No — they are different. JSON string escaping protects the surrounding JSON syntax (quotes, backslashes, control chars). HTML / XML entity escaping protects markup syntax (< → &lt;, & → &amp;). This tool produces JSON / source-code-safe strings, which is what you almost always want when storing or transporting XML inside another data format. For HTML embedding, use a separate HTML entity encoder.

Does it validate the XML before escaping?

Yes. The converter parses your input with the browser's DOMParser first and rejects malformed XML with an error. This stops you from silently shipping broken XML inside a string literal — a bug that would only surface at runtime when the consumer tried to parse the embedded XML.

Can I reverse a string back to XML?

Yes. Switch to the String → XML mode (if available) or paste the escaped string into any JSON parser to recover the original XML text. The conversion is fully lossless: every byte of the input XML is preserved across the round trip.

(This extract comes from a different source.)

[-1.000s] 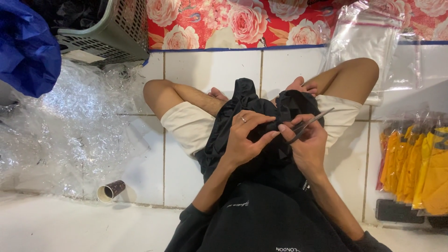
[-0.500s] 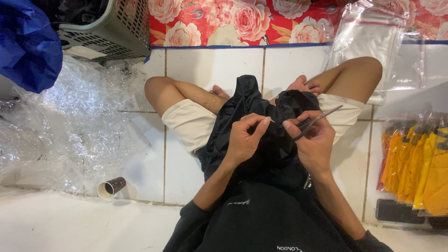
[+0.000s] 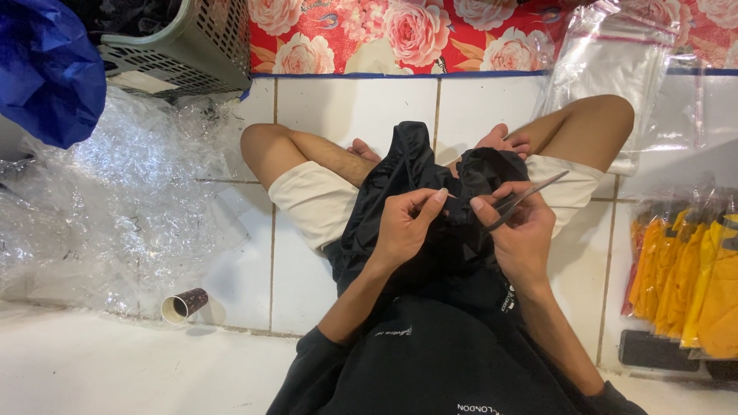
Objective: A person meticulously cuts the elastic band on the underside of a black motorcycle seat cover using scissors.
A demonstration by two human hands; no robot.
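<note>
I sit cross-legged on a white tiled floor with a black garment [image 3: 419,165] bunched in my lap. My left hand [image 3: 403,227] pinches a fold of the black fabric between thumb and fingers. My right hand [image 3: 523,234] holds small metal scissors [image 3: 530,196], blades pointing up and to the right, while its fingertips also touch the fabric close to my left hand. Both hands meet over the middle of the garment. My bare knees and cream shorts show on either side.
Crumpled clear plastic wrap [image 3: 108,207] covers the floor at left, with a small paper cup [image 3: 183,306] lying on its side. A grey basket [image 3: 184,42] and blue bag [image 3: 46,69] sit at top left. Clear bags [image 3: 615,69] and yellow packaged items [image 3: 692,284] lie at right.
My hands stay together on the garment; my left fingers have shifted their pinch slightly along the fabric. The scissors keep about the same angle.
</note>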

How do I embed XML in a Java or C# string?

For Java and C#, the JSON-style escaping this tool emits is mostly compatible — you escape backslashes and double quotes the same way. Java text blocks (Java 15+) and C# verbatim strings (@"...") let you skip most escaping; for those you only need to double internal quotes. For older code, paste the JSON-escaped output as a regular string literal.

Does the tool send my XML anywhere?

No. The DOMParser and JSON.stringify both run inside your browser. XML containing internal API examples, signed envelopes, or proprietary schemas never leaves your machine. Open DevTools → Network and click Convert to verify — there are no requests.

Will newlines be preserved in the output?

Yes — newlines inside the original XML become \n inside the resulting string literal, so the embedded XML retains its original line structure when un-escaped. If you want a single-line output, paste the XML through an XML minifier first or strip newlines before converting.